DETAILED DESCRIPTION OF THE INVENTION
 Referring to FIG. 1 and FIG. 2, simultaneously, the flat F-port coaxial
 electrical connector in a first embodiment of the present invention
 comprises a connector body 10 and a terminal structure 20.
 Referring to FIG. 3, the connector body 10 further includes a threaded
 section 11, a hexagonal section 12, a first planar section 13, and a
 second planar section 14. A containment hole 15 having a diameter enough
 to accept the terminal structure 20 is formed in the connector body 10.
 The inner space of the containment hole 15 is terminated at an annular
 flat bottom 16. An annular stopper protrusion 17 is formed in the
 container hole 15 near the second planar section 14 so as to detain
 fixedly the terminal structure 20 thereat, and a conical portion 18 formed
 at the fringe of the stopper protrusion 17 is for facilitating the
 terminal structure 20 to slip into the containment hole 15.

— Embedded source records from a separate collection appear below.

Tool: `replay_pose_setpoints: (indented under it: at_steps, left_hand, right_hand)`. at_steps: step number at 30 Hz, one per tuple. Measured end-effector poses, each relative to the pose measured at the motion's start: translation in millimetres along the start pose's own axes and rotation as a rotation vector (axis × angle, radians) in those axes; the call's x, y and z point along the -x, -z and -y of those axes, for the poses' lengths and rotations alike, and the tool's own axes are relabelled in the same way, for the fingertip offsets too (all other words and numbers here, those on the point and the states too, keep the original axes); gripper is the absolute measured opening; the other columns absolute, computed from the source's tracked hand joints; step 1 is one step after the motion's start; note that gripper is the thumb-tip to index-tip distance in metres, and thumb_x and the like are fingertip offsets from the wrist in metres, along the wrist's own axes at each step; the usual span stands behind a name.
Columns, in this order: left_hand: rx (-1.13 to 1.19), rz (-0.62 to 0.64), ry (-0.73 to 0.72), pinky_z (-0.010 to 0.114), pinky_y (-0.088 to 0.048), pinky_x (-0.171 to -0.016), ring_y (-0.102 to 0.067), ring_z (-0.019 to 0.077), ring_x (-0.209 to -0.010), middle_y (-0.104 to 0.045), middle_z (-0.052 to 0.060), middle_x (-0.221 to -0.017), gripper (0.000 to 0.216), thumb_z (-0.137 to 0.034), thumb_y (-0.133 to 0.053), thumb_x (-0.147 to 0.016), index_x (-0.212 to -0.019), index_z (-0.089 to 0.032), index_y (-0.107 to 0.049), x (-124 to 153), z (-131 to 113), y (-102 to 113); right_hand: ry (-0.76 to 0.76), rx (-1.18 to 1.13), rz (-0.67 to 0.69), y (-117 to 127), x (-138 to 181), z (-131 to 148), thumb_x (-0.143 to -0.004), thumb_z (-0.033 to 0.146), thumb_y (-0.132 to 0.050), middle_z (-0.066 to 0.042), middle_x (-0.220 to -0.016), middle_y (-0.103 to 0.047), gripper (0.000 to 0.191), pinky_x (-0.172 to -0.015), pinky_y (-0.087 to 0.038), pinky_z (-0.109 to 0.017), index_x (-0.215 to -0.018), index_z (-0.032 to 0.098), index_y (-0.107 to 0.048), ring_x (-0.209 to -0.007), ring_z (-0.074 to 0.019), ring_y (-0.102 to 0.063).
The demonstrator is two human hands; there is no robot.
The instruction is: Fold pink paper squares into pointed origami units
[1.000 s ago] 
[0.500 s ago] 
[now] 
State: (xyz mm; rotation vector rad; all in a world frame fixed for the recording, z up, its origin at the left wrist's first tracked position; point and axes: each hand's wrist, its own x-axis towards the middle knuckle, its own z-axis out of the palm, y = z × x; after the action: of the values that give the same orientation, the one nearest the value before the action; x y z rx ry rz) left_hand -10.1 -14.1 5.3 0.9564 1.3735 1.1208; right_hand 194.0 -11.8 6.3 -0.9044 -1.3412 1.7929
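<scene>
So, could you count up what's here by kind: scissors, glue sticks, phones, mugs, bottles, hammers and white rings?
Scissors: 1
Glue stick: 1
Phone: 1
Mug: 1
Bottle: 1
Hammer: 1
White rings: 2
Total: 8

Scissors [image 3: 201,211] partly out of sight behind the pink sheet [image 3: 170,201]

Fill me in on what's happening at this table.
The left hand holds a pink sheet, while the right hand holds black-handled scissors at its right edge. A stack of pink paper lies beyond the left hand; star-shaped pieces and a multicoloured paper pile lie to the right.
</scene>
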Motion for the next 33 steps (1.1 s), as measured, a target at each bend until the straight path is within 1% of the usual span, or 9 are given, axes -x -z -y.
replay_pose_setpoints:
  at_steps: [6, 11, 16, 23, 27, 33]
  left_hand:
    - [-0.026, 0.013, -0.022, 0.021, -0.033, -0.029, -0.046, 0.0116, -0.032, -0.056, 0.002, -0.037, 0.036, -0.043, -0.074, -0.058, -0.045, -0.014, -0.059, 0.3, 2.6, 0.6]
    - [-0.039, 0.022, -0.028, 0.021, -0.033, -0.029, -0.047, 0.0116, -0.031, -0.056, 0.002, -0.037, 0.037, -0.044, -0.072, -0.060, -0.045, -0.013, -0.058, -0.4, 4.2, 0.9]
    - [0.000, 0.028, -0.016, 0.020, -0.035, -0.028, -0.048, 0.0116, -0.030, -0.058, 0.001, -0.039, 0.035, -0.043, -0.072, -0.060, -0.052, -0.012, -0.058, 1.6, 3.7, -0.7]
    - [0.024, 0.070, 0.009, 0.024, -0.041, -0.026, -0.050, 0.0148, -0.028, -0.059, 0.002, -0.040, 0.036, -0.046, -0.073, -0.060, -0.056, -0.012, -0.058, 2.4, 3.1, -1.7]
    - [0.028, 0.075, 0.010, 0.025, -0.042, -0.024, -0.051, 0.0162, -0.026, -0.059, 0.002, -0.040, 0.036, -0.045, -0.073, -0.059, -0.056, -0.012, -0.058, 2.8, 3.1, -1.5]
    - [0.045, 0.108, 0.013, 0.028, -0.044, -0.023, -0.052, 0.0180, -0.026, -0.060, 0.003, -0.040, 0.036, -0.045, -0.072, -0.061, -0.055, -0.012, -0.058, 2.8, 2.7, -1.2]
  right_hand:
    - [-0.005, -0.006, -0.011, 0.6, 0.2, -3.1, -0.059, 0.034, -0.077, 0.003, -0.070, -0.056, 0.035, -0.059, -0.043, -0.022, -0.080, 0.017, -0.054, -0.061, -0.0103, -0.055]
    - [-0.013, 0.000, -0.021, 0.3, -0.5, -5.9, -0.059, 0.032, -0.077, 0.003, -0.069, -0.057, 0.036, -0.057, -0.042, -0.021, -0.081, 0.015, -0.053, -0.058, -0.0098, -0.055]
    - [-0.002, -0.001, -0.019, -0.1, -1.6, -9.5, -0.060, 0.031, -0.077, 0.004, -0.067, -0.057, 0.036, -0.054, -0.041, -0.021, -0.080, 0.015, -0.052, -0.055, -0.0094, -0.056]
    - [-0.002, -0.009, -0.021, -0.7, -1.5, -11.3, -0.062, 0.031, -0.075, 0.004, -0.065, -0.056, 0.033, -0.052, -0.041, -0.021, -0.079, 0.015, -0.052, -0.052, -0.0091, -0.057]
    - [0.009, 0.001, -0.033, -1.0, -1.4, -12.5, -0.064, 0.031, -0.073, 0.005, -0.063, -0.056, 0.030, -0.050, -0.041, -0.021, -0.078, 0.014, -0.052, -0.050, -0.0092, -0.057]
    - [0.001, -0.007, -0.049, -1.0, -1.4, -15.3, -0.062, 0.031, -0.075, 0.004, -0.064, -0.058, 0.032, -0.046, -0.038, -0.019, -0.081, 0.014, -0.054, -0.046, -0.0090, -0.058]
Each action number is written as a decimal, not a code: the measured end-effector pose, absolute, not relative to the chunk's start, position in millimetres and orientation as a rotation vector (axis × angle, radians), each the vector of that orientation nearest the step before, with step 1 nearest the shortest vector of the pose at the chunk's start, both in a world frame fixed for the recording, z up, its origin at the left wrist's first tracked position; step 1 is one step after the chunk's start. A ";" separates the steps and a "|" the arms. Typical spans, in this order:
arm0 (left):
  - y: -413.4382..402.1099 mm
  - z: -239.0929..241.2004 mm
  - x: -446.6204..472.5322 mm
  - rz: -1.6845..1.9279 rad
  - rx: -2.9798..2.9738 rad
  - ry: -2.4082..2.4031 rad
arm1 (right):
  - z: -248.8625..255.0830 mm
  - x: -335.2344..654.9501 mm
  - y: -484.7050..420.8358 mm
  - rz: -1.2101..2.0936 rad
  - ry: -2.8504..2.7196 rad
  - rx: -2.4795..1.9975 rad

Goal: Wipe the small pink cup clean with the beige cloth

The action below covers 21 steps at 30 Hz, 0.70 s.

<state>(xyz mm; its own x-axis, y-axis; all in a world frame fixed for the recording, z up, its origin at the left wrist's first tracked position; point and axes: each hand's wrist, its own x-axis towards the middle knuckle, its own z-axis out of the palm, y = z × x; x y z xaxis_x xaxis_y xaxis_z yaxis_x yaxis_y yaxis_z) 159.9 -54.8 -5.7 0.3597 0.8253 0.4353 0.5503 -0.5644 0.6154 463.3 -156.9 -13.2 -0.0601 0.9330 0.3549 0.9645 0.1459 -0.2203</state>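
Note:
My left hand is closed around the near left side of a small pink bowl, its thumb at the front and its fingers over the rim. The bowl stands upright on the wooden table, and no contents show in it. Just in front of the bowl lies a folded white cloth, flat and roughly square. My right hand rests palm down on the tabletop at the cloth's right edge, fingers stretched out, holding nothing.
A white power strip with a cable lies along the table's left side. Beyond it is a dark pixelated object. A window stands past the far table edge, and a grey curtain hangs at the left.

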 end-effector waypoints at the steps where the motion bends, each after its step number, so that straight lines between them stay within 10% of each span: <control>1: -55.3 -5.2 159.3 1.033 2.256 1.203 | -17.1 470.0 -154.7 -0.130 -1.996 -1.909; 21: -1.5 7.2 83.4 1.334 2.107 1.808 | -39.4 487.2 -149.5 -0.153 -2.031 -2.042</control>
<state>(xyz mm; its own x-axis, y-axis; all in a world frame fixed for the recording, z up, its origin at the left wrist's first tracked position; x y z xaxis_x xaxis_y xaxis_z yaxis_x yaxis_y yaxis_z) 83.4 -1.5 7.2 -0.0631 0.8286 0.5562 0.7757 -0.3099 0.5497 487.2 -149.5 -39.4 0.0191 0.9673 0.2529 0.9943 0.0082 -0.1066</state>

 As shown in FIG. 4, the terminal structure 20 includes a first insulation
 adapter 21 and a second insulation adapter 22. These first and second
 insulation adapters 21, 22 include respectively outer enclosure sections
 23, 24 and elastic annular clipping sections 25, 26. A tubular contact
 member 27 is interlaid between the two clipping sections 25, 26. A flare
 inlet is formed near the terminal of the tubular contact member 27 for
 accepting insertion of a F-type male connector to achieve electrical
 connection. Both first and second insulating adapter 21, 22 are made of
 plastic materials such as PE, PP, PC or other rubber.

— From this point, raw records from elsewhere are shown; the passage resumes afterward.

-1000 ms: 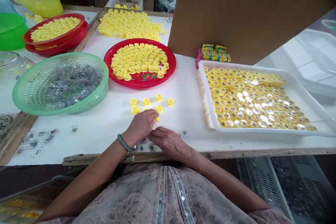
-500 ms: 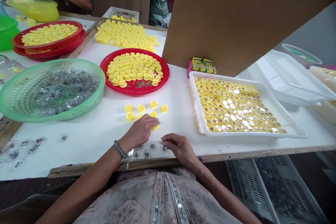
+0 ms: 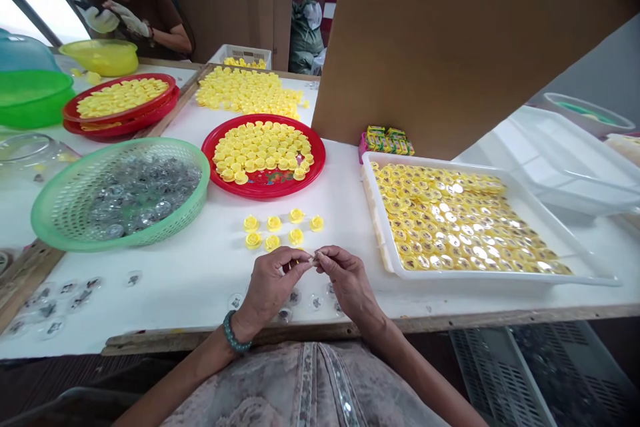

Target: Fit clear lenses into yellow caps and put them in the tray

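Fingertip to fingertip, my left hand (image 3: 273, 281) and my right hand (image 3: 349, 281) meet above the table's front part. Both are closed in a pinch; what lies between the fingers is too small and hidden to make out. Just beyond them, several small yellow round pieces (image 3: 296, 236) stand in loose rows on the white tabletop. Under and around my hands lie clear round discs (image 3: 315, 301) with dark printed figures, partly covered by the hands.
A red plate (image 3: 265, 192) of yellow pieces stands ahead, a green basket (image 3: 47, 217) of clear discs to its left. At right is a white tray (image 3: 376, 230) of yellow pieces with printed discs, before a cardboard panel (image 3: 425, 47). A gloved co-worker (image 3: 167, 33) sits far left.
My left hand has drawn back from the yellow pieces, and my right hand has lifted from the clear discs; their fingertips now meet. The view has shifted, so the table sits lower in it.
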`<state>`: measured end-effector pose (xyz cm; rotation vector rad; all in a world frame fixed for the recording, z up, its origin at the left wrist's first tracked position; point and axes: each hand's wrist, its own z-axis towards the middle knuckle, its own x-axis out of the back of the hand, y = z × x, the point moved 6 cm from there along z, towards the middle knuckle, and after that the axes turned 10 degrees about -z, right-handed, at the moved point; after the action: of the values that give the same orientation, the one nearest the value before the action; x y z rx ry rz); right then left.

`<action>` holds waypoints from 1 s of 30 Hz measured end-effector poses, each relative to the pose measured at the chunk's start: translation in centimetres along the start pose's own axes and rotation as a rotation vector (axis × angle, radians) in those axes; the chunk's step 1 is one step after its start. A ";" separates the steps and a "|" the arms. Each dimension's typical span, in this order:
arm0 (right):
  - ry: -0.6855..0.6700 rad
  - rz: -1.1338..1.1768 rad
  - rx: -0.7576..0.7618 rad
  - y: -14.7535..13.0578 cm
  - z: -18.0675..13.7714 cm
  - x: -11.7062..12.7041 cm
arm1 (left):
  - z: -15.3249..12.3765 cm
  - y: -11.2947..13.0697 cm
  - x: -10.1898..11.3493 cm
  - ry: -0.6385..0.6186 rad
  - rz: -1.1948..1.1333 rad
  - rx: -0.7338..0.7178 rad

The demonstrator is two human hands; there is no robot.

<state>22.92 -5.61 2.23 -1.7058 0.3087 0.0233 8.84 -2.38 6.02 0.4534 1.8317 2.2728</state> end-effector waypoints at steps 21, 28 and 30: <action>-0.217 -0.918 0.510 -2.3 -3.2 -1.1 | -2.5 -3.7 -0.5 -0.079 -0.172 0.414; -0.124 -1.032 0.513 -1.1 -3.0 -0.7 | -2.3 -3.8 -0.9 -0.164 0.049 0.309; -0.059 -1.063 0.505 -1.4 -2.6 0.2 | -1.1 -2.7 -0.1 -0.081 0.362 0.148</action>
<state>22.99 -7.96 3.92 -1.1851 -0.6146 -0.7214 8.44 -2.83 3.17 0.9571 2.0213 2.2977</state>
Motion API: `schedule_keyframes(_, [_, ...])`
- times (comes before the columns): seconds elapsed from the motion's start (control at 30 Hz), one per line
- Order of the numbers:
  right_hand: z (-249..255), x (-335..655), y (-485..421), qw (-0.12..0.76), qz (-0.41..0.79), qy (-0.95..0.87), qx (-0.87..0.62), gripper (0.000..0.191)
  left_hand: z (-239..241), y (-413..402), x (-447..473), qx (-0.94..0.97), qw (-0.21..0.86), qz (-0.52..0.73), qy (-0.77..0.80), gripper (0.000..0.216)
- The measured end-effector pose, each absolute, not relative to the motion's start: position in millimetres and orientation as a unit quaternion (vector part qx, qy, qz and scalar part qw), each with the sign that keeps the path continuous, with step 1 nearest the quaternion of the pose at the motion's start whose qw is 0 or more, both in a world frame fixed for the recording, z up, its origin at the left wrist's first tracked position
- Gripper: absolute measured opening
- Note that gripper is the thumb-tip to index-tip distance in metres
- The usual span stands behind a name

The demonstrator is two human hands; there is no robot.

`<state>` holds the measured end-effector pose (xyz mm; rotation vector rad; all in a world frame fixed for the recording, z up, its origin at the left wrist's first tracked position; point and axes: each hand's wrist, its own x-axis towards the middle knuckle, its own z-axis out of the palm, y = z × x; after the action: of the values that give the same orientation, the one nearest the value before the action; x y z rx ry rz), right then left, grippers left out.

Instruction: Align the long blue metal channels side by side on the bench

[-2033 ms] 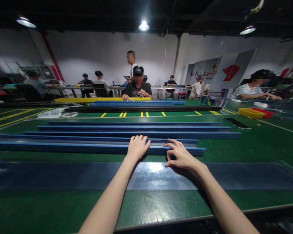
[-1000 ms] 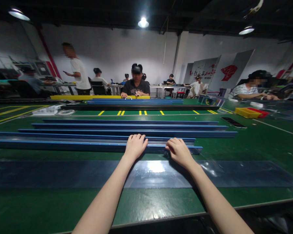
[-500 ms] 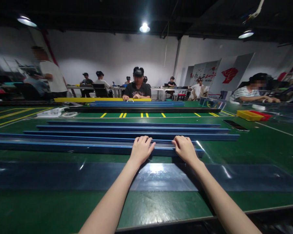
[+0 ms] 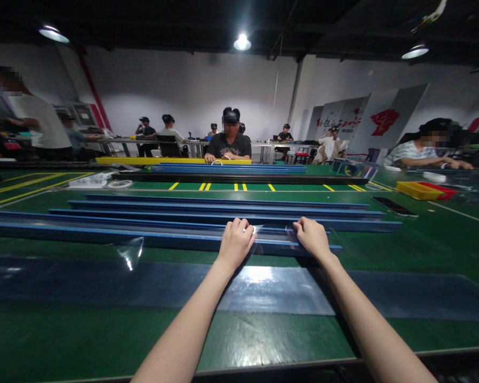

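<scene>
My left hand (image 4: 237, 242) has its fingers curled at the near blue channel rail (image 4: 104, 234), pinching a thin clear plastic film (image 4: 258, 234) that glints beside the fingertips. A short way to the right, my right hand (image 4: 313, 236) pinches the same film, as far as I can tell, close to the rail's right end. The film's outline is hard to follow; another glint shows further left, in front of the rail. Nearer to me, a long flat clear plastic strip (image 4: 104, 282) lies across the green table (image 4: 239, 340), under my forearms.
More blue rails (image 4: 223, 207) lie just behind. Further back are a black rail (image 4: 239, 178) and a yellow rail (image 4: 163, 160). At the right are a phone (image 4: 394, 206) and a yellow tray (image 4: 417, 190). A person (image 4: 229, 146) sits opposite; others are around the room.
Both hands have closed more tightly, and the film shows raised glints between and left of them. My view has shifted slightly left, and a standing person at left has moved further left.
</scene>
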<state>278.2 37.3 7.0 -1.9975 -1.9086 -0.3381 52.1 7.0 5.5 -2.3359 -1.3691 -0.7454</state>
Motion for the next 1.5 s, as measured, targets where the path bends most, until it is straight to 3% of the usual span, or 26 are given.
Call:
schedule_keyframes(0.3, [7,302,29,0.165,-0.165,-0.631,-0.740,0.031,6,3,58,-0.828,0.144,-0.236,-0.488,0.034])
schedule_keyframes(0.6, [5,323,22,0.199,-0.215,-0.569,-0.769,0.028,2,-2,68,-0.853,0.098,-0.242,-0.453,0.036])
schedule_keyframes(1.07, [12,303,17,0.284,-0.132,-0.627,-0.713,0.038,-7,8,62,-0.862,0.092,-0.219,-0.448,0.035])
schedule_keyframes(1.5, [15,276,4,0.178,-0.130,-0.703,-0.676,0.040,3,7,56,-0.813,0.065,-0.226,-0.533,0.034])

 In connecting to a flat F-port coaxial electrical connector with a coaxial
 cable, at first, inserting the terminal structure 20 into the containment
 hole 15 of the connector body 10 until the terminal of the first
 insulation adapter 21 mates with the annular flat bottom 16. As shown in
 FIG. 1, the annular stopper protrusion 17 is able to forcibly inlay into
 the outer surface of the second insulation adapter 22 by a compressive
 force given rise by properly designed mutually relating size between the
 containment hole 15 and the second insulation adapter 22. As a result, the
 terminal structure 20 can be securely and reliably fixed in the connector
 body 10 and keep smoothness and flatness of the nearly surfaces where the
 coaxial electrical connector of the present invention is mating with the
 F-type male connector.
 Referring to FIG. 5, the flat F-port coaxial electrical connector in a
 second embodiment of the present invention comprises a connector body 30,
 a terminal structure 20, and an annular sleeve 40.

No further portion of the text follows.